4. Generate a **multilingual, practical answer** for hands-on genomics work.

In [4]:
import ipywidgets as widgets
from IPython.display import display, clear_output

chat_history = []

# Only run this if initialization is successful
if initialization_successful and faiss_vector_store:
    print("\n--- Starting Chat ---")
    print("Type 'quit' to exit.")

    text_input = widgets.Text(
        value='',
        placeholder='Type your question here...',
        description='You:',
        disabled=False
    )

    display(text_input)

    def on_submit(change):
        prompt = change['new'].strip()
        if prompt.lower() == 'quit':
            print("Exiting chat.")
            text_input.disabled = True
            return

        if not prompt:
            return

        chat_history.append({"role": "user", "content": prompt})

        print(f"\nYou: {prompt}")
        print(current_texts["thinking"])

        context_docs, context_metadatas = get_relevant_context(prompt, faiss_vector_store)

        if not context_docs:
            full_response = current_texts["no_context_found"]
        else:
            full_response = generate_response(prompt, context_docs, context_metadatas, api_key, selected_language)

        print(f"\nAssistant: {full_response}")
        chat_history.append({"role": "assistant", "content": full_response})

        # Clear text input for next question
        text_input.value = ''

    text_input.observe(on_submit, names='value')

else:
    print("\nChat cannot start. Please check initialization steps in previous cells for errors.")



--- Starting Chat ---
Type 'quit' to exit.


Text(value='', description='You:', placeholder='Type your question here...')

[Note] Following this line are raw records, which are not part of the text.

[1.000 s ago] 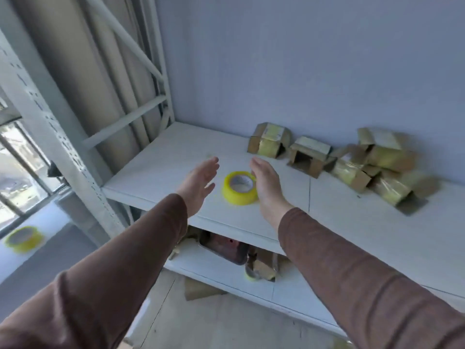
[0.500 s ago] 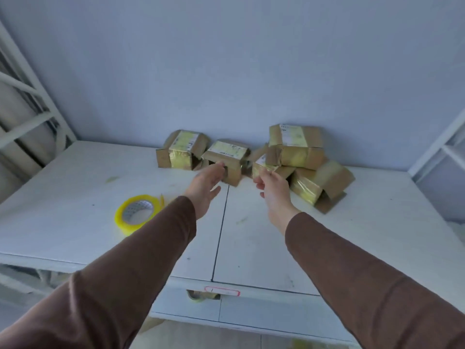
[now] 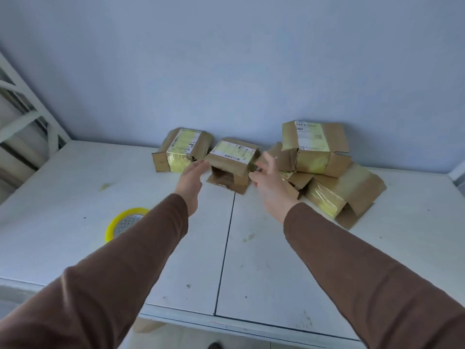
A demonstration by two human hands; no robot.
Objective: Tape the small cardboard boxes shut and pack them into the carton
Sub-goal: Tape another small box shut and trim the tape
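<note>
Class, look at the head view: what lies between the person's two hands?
In the head view, one small cardboard box, open end facing the camera, sits between the left hand and the right hand.

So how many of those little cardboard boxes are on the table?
5 that I can make out: one at the far left, one between the hands, one stacked on top at the right, one at the front right, and one half hidden beneath. More may hide behind.
</note>
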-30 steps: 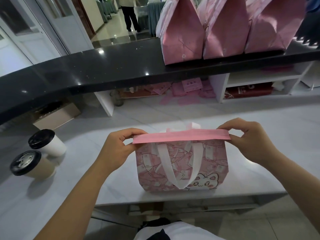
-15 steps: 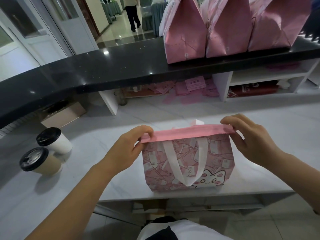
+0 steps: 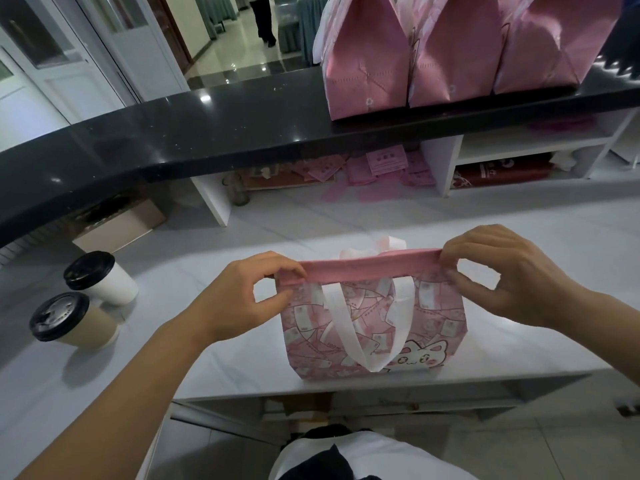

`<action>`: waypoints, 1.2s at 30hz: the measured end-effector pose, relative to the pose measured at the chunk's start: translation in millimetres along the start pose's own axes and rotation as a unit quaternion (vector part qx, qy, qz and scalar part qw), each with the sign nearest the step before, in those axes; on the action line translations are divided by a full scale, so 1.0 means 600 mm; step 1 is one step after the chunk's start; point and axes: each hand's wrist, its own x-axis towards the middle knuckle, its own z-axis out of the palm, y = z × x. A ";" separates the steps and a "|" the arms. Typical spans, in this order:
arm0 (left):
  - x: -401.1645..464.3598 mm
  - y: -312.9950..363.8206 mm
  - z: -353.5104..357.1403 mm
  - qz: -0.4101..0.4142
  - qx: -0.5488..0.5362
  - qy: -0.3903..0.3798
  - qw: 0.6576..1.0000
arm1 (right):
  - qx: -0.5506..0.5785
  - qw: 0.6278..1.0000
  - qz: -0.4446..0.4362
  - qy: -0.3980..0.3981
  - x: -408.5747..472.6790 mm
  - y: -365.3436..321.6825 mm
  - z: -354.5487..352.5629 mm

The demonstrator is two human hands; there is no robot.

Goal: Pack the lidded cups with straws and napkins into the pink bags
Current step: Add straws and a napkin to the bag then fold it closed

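A pink bag (image 3: 429,327) with a cartoon cat print and white handles stands upright near the front edge of the white counter (image 3: 242,362). Its top rim is pressed flat into a pink band. My left hand (image 3: 242,299) pinches the band's left end, and my right hand (image 3: 509,275) pinches its right end. What the bag holds is hidden. Two lidded cups stand at the left: a white cup (image 3: 104,280) and a tan cup (image 3: 72,322), both with black lids.
Three closed pink bags (image 3: 367,64) stand on the raised black countertop (image 3: 207,133) at the back right. Under it lie pink packets (image 3: 384,164) and a cardboard box (image 3: 117,223). A person walks in the far hallway.
Both hands kept pinching the bag's top rim. Their grip has moved closer to the ends, and the view has shifted slightly so the bag sits further right.
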 end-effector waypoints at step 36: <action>0.073 0.074 0.015 -0.006 0.131 -0.036 0.991 | -0.052 0.986 0.109 -0.118 0.101 -0.086 0.022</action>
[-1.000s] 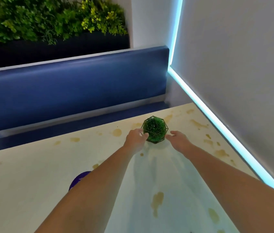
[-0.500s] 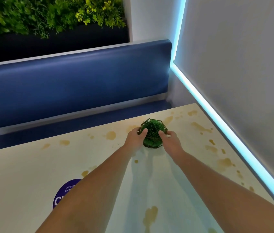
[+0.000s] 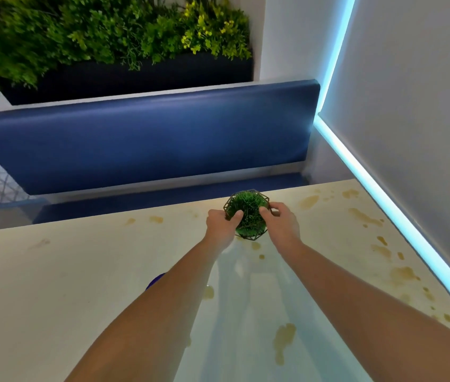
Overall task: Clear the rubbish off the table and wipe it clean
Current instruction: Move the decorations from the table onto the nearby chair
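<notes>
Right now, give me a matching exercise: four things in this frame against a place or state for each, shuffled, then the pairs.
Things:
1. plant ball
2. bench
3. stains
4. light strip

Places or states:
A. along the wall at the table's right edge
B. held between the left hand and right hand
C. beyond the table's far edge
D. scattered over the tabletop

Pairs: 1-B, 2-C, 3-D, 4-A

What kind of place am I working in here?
Probably a café or canteen booth: a blue padded bench faces the stained table, a planter of greenery sits behind it, and both hands hold a small table ornament.
</notes>
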`<state>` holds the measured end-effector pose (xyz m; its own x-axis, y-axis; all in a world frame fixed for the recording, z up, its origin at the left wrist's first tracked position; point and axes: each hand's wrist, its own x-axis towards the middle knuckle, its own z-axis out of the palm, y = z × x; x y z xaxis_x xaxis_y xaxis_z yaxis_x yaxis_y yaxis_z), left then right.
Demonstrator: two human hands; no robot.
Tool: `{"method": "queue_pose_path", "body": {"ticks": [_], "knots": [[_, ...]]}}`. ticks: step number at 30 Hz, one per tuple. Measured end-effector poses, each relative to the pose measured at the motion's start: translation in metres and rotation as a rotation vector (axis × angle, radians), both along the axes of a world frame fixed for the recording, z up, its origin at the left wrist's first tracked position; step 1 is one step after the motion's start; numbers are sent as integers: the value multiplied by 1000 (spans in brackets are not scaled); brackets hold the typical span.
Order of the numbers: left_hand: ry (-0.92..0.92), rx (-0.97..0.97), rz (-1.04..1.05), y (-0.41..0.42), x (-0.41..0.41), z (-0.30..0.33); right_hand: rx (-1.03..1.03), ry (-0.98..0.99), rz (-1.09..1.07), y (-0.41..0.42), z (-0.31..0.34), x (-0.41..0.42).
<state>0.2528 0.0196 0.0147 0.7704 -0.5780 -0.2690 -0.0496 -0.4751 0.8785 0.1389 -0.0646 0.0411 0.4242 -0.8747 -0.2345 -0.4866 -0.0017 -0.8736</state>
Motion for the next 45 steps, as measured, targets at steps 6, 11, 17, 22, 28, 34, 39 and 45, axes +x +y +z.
{"method": "queue_pose_path", "body": {"ticks": [6,11,17,22,28,34,39,45], "knots": [[-6,-21,89,94,37,25,-25,-3,96,82,25,41],[-28,-66,168,179,74,37,-9,-46,144,162,38,85],[-10,-43,272,299,127,30,40,-79,205,276,39,135],[-18,-4,353,392,173,18,90,-100,266,358,35,175],[28,-81,528,490,204,11,80,-93,409,440,40,219],[38,-123,696,571,201,35,65,-55,605,508,49,258],[-10,-93,794,633,205,40,80,-69,729,561,52,286],[-33,-60,880,712,207,29,107,-70,891,634,44,313]]}}
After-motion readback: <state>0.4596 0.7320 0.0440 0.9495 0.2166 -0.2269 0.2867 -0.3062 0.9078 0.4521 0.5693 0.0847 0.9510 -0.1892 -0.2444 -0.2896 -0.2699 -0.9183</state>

## 💡 Key GenAI Concepts Demonstrated

- **RAG (Retrieval-Augmented Generation)**: Combines search + generation.  
- **FAISS indexing**: Fast similarity search over vectorized documents.  
- **PDF parsing and chunking**: Real-world biomedical content ingestion.  
- **Multilingual prompts**: Localized experience for researchers worldwide.  
- **Practical prompt engineering**: Tailored output for bioinformatics workflows.

---
## 🚀 Final Thoughts

This project demonstrates how **Generative AI + Semantic Search** can empower life science researchers to:

- Get **hands-on assistance** with their genomic pipelines.  
- Leverage complex scientific texts effortlessly.  
- Ask questions in **natural language** and get **practical responses** grounded in real documents.